Protocolo 278.035. União estável – partilha extrajudicial
NOTA TÉCNICA DO REGISTRADOR (NTR)
Protocolo 278.035
Apresentante: CRNS
Partilha extrajudicial. União estável. Inexistência de herdeiros ou legatários além do companheiro. Não é possível a lavratura de escritura pública de inventário extrajudicial quando o autor da herança não tenha outros herdeiros sucessíveis além do companheiro. A união estável deverá ser reconhecida em sede jurisdicional.
- Trata-se de adjudicação em inventário extrajudicial dos bens deixados por IA, lavrado por escritura pública de 10 de junho de 2014 (livro 3.011, fls. 157). O autor da herança acha-se qualificado como separado na matrícula 34068, deste Registro (R. 6 e R. 9/34.068). Por força de sucessão legítima recebeu a fração ideal de 25% do imóvel pelo falecimento de seu pai. A legítima foi onerada com as cláusulas de impenhorabilidade e incomunicabilidade. Posteriormente, com o falecimento da mãe, receberia a parte restante, tornando-se proprietário da totalidade do bem, com as limitações das cláusulas referidas impostas sobre a fração ideal.
- Segundo consta do ato notarial, o de cujus não deixa testamento. Não deixa, tampouco, herdeiros legitimários. Na dita escritura foi declarado que sua única herdeira é MLS, com quem vivia em união estável desde 1991, conforme declaração firmada por ambos em julho de 2001, registrada no 3º RTD de São Paulo naquele ano.
- A pergunta que se faz é: pode ser reconhecida a união estável em sede administrativa para fins de sucessão? Penso que não. Vejamos em detalhe.
- A Resolução n. 35, do CNJ, que disciplinou a aplicação da Lei 11.441/2007 pelos serviços notariais e de registro, previu que o companheiro terá direito à sucessão, observada, porém, “a necessidade de ação judicial se o autor da herança não deixar outro sucessor ou não houver consenso de todos os herdeiros, inclusive quanto ao reconhecimento da união estável” (art. 18 da Resolução CNJ 35/2007).
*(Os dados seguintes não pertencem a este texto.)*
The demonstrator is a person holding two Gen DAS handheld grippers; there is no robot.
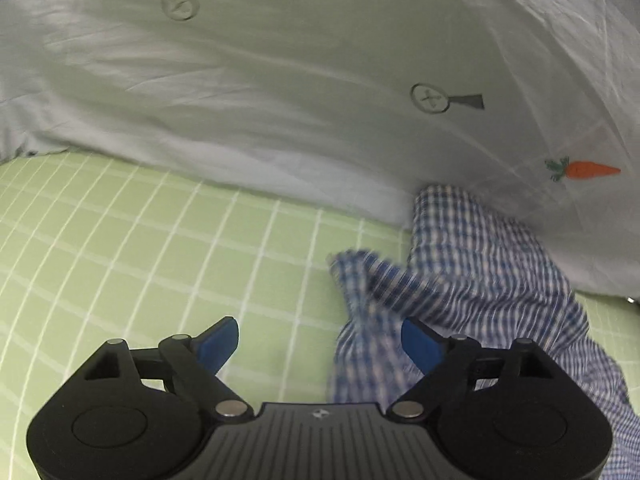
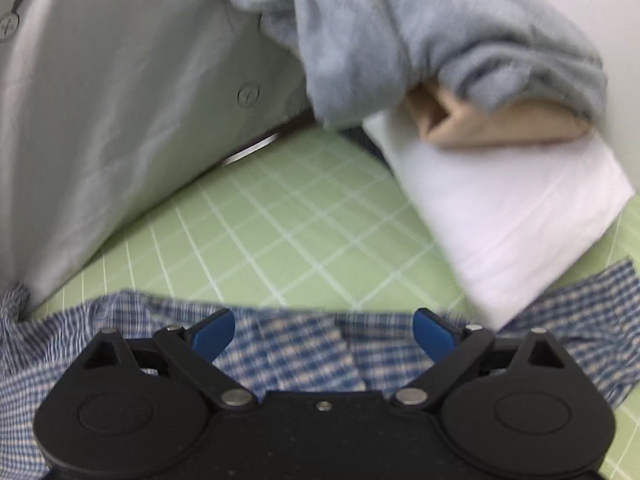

- Já as Normas de Serviço da Corregedoria-Geral de Justiça (NSCGJSP) no Cap. XIV, item 112, reza exatamente o mesmo: “O companheiro que tenha direito à sucessão é parte, observada a necessidade de ação judicial se o autor da herança não deixar outro sucessor ou não houver consenso de todos os herdeiros, inclusive quanto ao reconhecimento da união estável”.
- Quid iuris? Não há previsão legal para se promover o inventário extrajudicial de companheiro que não tenha, antes, sido reconhecida a sua situação jurídica pelo Poder Judiciário.
- Há, ainda, outra questão interessante e que merece ser objeto de reflexão. As cláusulas de incomunicabilidade e impenhorabilidade impostas sobre a parte ideal adquirida por força da sucessão do pai não foram levantadas. São, portanto, eficazes, impedindo a comunicação e a meação na partilha, suposto não tenha havido contrato escrito afastando a presunção de comunhão parcial (art. 1.725 do CC).
- Além disso, nos termos do art. 1.790 do CC. a companheira “participará da sucessão do outro, quanto aos bens adquiridos onerosamente na vigência da união estável”, o que, como vimos, não aconteceu. Isto parece soar absurdo, pois, a rigor, na falta de parentes sucessíveis, os bens restariam jacentes. A doutrina busca contornar a reconhecida imperfeição do caput do referido art. 1.790, conjugando-o com o disposto no art. 1.844 do CC. Daí se poderá concluir que a herança referida no dito artigo não se limita aos aquestos, mas alcança, igualmente, os bens particulares.[1]
- Concluindo, não é possível reconhecer a união estável na via extrajudicial. Salvo melhor juízo, nem sequer a escritura poderia ter sido lavrada. Muito menos registrada.
- Não se conformando com este entendimento, a interessada poderá requerer a suscitação de dúvida, nos termos do art. 198 da Lei 6.015, de 1973.
São Paulo, 30 de julho de 2014,
SÉRGIO JACOMINO, Oficial
[1] Para conhecer em detalhes a tese consultar: Antonini. Mário. Peluso. Cézar, coord. Código civil comentado. 7ª ed. São Paulo: Manole, 2013, p. 2.152.